• WHAT YOU NEED TO DO: Pick every line from the data that holds the word "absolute".

• GIVEN MATERIAL:

•••

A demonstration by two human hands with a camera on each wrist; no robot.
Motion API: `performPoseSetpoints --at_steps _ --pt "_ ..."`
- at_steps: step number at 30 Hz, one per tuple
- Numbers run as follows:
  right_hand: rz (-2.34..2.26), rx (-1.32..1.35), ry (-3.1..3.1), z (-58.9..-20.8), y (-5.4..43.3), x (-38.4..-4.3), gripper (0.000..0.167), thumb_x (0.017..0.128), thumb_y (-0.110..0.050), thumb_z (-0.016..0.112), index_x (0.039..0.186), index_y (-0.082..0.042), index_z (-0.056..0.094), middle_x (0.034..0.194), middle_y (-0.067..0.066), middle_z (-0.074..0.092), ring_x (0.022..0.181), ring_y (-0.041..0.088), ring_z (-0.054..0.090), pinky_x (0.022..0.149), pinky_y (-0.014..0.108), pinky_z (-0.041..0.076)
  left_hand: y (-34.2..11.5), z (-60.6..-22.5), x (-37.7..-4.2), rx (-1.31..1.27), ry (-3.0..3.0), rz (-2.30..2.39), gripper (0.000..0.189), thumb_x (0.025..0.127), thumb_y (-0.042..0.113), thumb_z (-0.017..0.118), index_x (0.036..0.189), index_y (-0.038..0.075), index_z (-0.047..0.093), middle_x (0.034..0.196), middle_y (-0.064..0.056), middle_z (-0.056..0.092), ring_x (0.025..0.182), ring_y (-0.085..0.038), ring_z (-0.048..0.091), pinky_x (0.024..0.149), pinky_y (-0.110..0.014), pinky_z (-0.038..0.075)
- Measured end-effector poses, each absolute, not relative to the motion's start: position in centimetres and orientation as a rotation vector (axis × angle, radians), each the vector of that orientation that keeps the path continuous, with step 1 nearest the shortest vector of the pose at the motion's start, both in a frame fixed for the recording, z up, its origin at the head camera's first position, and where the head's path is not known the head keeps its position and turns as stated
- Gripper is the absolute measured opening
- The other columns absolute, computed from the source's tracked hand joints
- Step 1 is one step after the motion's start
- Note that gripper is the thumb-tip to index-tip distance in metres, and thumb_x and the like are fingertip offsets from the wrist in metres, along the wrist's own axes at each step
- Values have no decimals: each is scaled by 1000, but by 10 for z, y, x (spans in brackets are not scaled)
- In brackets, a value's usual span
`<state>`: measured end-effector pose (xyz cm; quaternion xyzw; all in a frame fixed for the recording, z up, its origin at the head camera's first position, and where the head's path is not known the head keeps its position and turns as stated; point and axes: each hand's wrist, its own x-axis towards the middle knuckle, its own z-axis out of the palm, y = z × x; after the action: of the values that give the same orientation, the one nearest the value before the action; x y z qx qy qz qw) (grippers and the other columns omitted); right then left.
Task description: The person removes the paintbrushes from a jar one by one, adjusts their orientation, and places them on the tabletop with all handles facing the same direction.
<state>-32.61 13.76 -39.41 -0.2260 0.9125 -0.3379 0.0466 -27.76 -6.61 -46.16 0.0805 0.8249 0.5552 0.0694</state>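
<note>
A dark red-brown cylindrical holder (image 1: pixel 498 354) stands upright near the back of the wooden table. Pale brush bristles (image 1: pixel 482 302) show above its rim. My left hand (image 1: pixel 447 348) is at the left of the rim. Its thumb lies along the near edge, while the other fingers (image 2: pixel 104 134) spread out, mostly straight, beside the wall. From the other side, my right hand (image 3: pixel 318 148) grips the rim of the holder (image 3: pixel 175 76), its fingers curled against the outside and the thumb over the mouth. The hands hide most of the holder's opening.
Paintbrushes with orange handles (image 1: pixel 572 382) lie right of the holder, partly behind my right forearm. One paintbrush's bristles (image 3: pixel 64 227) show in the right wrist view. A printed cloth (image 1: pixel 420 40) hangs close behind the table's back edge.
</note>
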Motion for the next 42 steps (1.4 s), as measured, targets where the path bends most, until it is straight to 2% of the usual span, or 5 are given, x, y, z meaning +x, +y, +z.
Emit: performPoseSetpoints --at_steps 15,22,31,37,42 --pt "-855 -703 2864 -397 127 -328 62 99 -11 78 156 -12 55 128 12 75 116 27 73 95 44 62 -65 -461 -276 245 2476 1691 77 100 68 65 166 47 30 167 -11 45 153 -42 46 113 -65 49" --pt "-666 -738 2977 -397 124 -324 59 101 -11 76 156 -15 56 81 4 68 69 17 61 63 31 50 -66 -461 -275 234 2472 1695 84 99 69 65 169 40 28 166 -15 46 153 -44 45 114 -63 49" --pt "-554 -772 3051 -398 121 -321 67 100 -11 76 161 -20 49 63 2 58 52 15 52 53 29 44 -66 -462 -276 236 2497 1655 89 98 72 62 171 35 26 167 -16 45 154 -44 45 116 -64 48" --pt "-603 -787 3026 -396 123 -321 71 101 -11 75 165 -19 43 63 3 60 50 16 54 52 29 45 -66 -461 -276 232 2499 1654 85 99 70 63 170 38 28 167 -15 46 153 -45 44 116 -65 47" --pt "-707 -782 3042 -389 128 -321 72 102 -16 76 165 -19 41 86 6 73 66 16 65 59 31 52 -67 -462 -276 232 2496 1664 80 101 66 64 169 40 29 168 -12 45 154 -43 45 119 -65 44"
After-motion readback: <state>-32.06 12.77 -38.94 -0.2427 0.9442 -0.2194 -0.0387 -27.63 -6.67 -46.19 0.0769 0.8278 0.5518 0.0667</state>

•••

• RESPONSE TO THE EXERCISE:
- Measured end-effector poses, each absolute, not relative to the motion's start: position in centimetres and orientation as a rotation vector (axis × angle, radians), each the vector of that orientation that keeps the path continuous, with step 1 nearest the shortest vector of the pose at the motion's start, both in a frame fixed for the recording, z up, its origin at the head camera's first position, and where the head's path is not known the head keeps its position and turns as stated
- Gripper is the absolute measured opening
- The other columns absolute, computed from the source's tracked hand joints

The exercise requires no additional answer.